Understanding pest control involves learning about prevention, suppression, and eradication. A successful integrated pest management (IPM) plan includes monitoring, scouting, and accurately identifying pests and their damage levels.
IPM plans often use biological control agents, such as predators and parasitoids, to reduce plant diseases and insect infestations. These tools require careful selection and application since legal restrictions apply.
Prevention
Pest control involves preventing pests from entering your facilities and damaging products, property, or the environment. Preventive methods include cultural and physical controls. Examples of cultural pest management practices include sanitation, recycling, garbage disposal, and scheduling routine maintenance. Physical pest control excludes them from your facility by putting up barriers such as screens, caulking, and plastering. It also reduces conducive conditions such as moisture, storage practices, cleaning schedules, and recording pest sightings.
Biological pest control uses natural enemies—predators, parasites, and pathogens—to keep pest populations below damaging thresholds. These living beings could be predators like ladybug beetles, parasitoids such as flies or wasps that lay their eggs on or inside their host insects, or pathogens like nematodes that target and eliminate undesirable organisms such as weeds, plant disease-causing organisms, or others. Rotating the use of these organisms may reduce the development of pest resistance to them. It also may reduce environmental hazards by avoiding the need for chemical sprays.
Suppression
Crops and structures can suffer damage from pests. They may also spread disease, disrupt water quality, or interfere with other natural processes. Pests can be plants (weeds), vertebrates (birds, rodents), invertebrates (insects, mites, nematodes, fungi), or pathogens that affect human or animal health.
Suppression is the goal of most pest control in Citrus County. It includes monitoring, identifying, and assessing pests and their damage, using preventive measures to keep them from entering or spreading, and controlling a pest population to an acceptable level.
Physical controls, such as traps, screens, barriers, fences, and radiation, are often used to suppress pests. Sometimes changing the environment can be enough to control pests, such as modifying the amount of sunlight or heat in an area or increasing air humidity.
Eradication
Pest control aims to prevent and treat infestations of rodents, birds, insects, weeds, and other organisms that damage property or pose a health risk. This involves physical trapping, killing, or removal of the pests and ‘pest-proofing’ premises to stop them from re-infesting.
Other pest control methods involve using natural enemies of the pest – parasites, predators, and pathogens. Using pheromones that attract and confuse males or that stop reproduction also falls into this category, as do techniques such as releasing sterile insect males and juvenile hormones to reduce pest numbers.
It was remembered that any pest control strategy must consider the site where the treatment occurs and all living and nonliving things that share it. Otherwise, the whole system may be disrupted, leading to continued or new pest problems. For example, spraying an area with an insecticide can disrupt the balance of the ecosystem by killing everything that moves within it.
Monitoring
Although legislation and strict hygiene guidance mean that most food businesses do not experience serious pest problems, they must always be vigilant. Pest control technicians must identify the pests and know their behavior to develop an appropriate pest control strategy.

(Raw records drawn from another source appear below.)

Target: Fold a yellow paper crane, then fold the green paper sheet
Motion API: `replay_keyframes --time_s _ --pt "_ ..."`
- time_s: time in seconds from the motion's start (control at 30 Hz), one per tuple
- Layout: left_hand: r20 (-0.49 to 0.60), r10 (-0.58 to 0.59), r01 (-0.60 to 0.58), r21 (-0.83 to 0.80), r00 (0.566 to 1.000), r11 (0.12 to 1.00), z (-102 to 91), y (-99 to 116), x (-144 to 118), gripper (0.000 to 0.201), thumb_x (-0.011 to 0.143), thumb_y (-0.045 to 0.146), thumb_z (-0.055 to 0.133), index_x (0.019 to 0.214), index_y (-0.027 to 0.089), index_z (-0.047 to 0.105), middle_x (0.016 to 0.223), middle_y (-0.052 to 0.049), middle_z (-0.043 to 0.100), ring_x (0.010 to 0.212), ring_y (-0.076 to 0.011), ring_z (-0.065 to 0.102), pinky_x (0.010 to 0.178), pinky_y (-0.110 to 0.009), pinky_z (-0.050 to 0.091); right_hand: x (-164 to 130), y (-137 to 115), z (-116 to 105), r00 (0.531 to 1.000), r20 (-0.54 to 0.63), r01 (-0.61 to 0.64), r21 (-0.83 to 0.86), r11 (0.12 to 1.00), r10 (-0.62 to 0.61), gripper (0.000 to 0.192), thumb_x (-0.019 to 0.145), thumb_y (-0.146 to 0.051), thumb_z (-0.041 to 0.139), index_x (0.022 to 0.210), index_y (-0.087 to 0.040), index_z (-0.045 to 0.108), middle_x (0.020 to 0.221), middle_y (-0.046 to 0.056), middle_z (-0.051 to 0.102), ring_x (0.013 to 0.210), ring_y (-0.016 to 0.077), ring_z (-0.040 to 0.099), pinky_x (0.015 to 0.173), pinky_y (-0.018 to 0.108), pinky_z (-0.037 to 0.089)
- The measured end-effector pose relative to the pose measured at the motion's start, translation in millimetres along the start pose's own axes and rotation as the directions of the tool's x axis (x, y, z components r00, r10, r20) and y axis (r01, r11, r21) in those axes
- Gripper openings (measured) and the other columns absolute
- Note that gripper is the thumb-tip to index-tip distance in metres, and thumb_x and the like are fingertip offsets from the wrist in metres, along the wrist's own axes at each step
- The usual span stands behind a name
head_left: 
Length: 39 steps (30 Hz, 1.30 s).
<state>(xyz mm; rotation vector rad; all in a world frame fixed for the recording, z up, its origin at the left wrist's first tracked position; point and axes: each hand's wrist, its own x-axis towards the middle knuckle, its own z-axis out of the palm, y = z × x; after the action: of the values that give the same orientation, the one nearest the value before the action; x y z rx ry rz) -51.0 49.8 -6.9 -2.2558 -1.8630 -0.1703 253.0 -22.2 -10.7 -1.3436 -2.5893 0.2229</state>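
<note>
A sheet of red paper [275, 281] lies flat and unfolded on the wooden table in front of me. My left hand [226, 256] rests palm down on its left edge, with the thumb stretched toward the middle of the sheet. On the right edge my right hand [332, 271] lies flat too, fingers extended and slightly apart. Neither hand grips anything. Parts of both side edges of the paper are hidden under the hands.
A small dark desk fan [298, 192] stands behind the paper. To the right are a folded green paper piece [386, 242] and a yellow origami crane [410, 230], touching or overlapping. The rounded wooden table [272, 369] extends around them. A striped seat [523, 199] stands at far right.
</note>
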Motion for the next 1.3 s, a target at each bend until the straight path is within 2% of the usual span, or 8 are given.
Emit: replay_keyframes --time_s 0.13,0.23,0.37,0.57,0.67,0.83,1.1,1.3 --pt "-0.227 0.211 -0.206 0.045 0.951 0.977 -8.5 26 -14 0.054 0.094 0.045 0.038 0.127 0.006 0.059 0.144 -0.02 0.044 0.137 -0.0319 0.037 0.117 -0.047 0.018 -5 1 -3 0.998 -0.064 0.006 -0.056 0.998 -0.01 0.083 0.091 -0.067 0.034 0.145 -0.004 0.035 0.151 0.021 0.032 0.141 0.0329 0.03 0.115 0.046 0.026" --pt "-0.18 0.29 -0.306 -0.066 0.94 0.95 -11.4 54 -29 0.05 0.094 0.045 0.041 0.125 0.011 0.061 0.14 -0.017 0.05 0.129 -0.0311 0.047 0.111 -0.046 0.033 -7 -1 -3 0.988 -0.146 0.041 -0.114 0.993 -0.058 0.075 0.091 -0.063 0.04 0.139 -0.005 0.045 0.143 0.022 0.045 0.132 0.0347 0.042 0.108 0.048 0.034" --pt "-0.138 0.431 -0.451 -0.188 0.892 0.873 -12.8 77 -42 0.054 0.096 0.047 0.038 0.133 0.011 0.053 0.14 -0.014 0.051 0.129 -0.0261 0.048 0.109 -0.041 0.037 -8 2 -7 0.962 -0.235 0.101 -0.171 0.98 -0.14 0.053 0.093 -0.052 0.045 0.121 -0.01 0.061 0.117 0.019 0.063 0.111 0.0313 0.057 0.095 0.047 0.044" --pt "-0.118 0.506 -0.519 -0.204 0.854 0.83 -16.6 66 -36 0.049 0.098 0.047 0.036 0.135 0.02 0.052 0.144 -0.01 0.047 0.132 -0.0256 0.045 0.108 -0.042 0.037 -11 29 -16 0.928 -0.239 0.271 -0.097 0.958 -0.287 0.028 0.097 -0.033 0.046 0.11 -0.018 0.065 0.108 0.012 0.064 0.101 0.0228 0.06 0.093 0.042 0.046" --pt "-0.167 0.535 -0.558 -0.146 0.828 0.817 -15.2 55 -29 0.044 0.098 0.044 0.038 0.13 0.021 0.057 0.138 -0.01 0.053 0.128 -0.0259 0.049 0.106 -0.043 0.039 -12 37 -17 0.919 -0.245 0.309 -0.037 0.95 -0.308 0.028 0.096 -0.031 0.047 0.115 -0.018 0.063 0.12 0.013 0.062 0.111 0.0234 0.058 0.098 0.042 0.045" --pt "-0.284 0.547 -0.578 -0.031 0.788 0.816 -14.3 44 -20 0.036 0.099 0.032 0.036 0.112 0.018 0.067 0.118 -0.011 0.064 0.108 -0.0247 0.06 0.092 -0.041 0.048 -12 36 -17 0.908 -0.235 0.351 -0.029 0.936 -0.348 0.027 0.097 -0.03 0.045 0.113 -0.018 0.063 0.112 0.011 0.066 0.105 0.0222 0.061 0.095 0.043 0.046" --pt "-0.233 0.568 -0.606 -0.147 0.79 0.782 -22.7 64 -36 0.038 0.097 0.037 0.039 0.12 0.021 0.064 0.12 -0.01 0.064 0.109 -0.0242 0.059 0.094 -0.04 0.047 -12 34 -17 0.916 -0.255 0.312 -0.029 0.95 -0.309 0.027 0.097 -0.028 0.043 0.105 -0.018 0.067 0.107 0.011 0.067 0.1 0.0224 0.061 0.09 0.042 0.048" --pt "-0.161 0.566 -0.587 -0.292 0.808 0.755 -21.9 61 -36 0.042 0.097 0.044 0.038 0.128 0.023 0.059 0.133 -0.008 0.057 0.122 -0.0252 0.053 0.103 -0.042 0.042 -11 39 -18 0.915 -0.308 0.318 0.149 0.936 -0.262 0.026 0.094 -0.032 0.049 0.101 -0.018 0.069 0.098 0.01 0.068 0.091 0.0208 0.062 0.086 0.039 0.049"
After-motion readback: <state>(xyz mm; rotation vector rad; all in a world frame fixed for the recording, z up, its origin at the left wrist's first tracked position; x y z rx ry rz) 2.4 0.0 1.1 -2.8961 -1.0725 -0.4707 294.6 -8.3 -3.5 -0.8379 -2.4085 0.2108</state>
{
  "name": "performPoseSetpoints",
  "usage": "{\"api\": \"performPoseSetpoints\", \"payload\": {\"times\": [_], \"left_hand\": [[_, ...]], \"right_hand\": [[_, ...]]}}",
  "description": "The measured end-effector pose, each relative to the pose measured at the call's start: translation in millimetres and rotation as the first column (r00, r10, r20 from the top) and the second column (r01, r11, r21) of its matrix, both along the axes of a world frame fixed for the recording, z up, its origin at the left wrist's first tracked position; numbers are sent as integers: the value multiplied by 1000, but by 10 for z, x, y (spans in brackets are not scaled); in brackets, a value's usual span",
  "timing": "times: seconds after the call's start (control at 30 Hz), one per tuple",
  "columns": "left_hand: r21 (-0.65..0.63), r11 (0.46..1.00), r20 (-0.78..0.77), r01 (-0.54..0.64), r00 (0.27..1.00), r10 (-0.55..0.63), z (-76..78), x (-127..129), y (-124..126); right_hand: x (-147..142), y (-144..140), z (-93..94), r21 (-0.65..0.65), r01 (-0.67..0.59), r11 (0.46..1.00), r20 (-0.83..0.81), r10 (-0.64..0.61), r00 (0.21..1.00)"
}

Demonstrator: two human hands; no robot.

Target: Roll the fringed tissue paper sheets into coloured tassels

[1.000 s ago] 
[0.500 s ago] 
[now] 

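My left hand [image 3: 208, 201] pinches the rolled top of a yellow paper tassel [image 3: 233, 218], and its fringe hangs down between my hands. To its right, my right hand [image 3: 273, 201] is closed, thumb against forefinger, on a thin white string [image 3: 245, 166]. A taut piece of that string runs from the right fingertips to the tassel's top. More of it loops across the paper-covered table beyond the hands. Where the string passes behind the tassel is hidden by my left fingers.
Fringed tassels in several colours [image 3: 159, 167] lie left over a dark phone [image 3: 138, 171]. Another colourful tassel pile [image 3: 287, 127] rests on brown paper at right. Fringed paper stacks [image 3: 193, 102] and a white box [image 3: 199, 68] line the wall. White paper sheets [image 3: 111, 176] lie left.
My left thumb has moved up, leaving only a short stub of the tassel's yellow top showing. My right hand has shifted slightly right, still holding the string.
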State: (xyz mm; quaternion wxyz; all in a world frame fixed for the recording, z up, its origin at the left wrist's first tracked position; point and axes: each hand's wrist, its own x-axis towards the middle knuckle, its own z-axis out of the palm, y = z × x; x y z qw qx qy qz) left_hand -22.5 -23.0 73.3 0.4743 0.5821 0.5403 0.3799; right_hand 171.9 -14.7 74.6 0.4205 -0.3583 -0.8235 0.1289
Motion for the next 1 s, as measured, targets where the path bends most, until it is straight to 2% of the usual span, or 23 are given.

For example, identifying the pest allows them to determine basic information such as its life cycle and when it is most susceptible to being controlled. It also helps them choose the best control tactics to use. For example, if they have identified that cockroaches cause the problem, they would be more likely to use bait than spray to eradicate them.
Monitoring is a vital part of IPM and can involve visual inspection, trapping, or communication with staff that uses the area. Traps may be passive, requiring the pest to come near to trigger them, or they could contain an attractant or pheromone such as the sexual attractant of female cockroaches or the pheromone of fruit fly males.